Task to complete ->
Transcribe the listing below exactly, from its first line through the line with "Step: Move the". Omit the pictures.

*** Opening of Data ***

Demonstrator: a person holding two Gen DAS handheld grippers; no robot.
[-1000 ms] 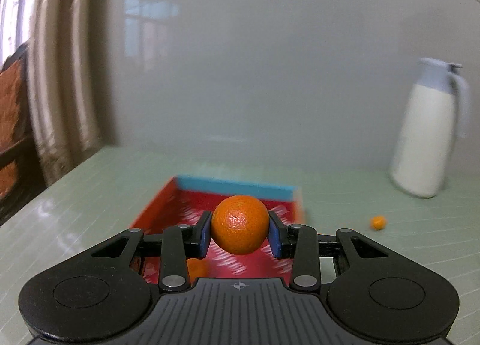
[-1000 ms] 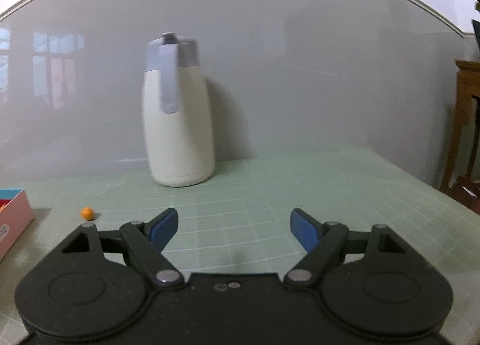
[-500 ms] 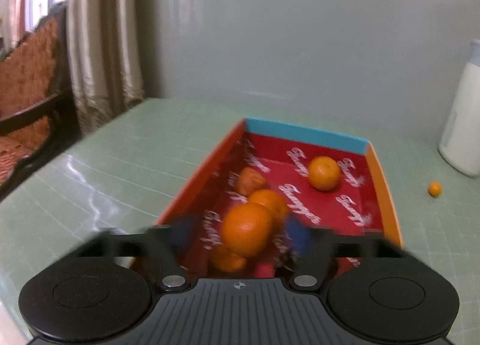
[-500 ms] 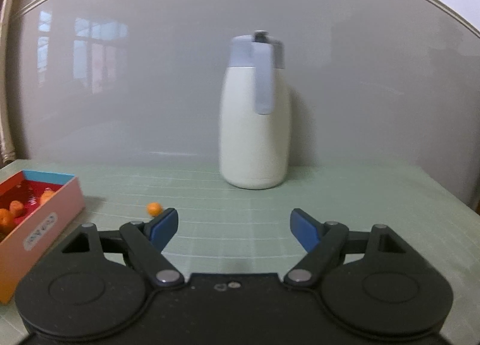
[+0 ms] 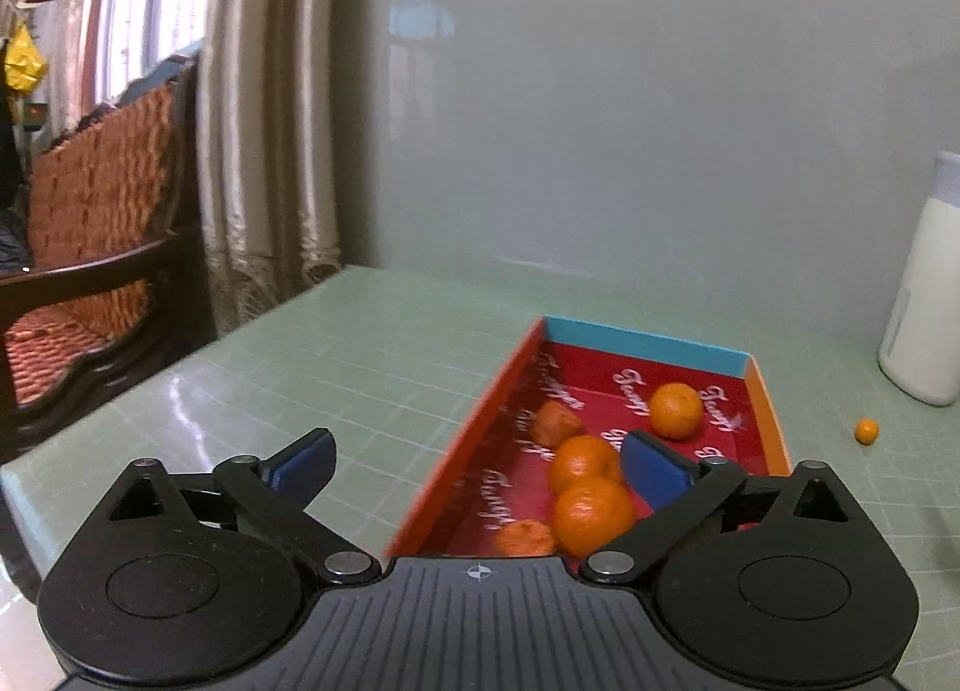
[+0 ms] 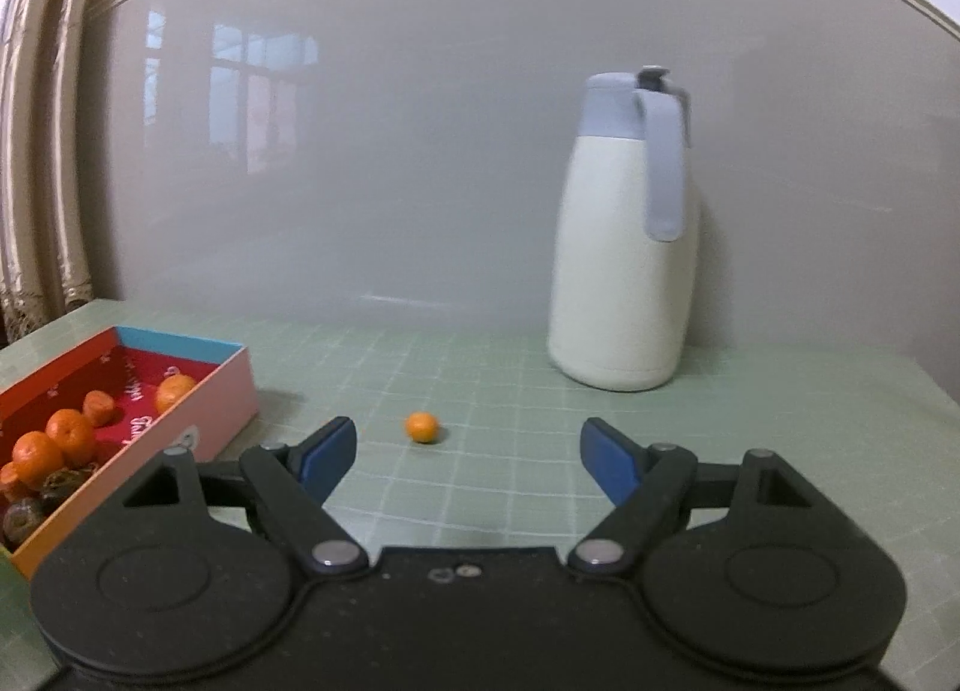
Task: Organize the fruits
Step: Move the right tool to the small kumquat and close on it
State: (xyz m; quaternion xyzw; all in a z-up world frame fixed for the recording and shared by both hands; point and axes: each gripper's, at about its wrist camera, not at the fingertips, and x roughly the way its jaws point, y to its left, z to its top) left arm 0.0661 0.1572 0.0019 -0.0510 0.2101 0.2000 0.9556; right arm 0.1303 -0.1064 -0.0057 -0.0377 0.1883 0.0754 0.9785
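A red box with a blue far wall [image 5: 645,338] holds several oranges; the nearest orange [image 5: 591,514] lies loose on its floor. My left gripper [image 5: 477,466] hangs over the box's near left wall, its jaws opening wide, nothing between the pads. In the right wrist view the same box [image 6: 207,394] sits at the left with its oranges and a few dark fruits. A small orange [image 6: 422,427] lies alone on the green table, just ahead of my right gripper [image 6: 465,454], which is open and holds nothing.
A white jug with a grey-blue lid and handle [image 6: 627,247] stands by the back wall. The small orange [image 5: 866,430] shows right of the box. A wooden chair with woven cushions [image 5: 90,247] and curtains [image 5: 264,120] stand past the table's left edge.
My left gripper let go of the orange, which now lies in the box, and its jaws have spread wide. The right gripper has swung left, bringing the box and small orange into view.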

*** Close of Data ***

Solution to the exercise ->
Demonstrator: a person holding two Gen DAS handheld grippers; no robot.
[-1000 ms] 
[-1000 ms] 
[-500 ms] 
[-500 ms] 
[+0 ms] 
[+0 ms] 
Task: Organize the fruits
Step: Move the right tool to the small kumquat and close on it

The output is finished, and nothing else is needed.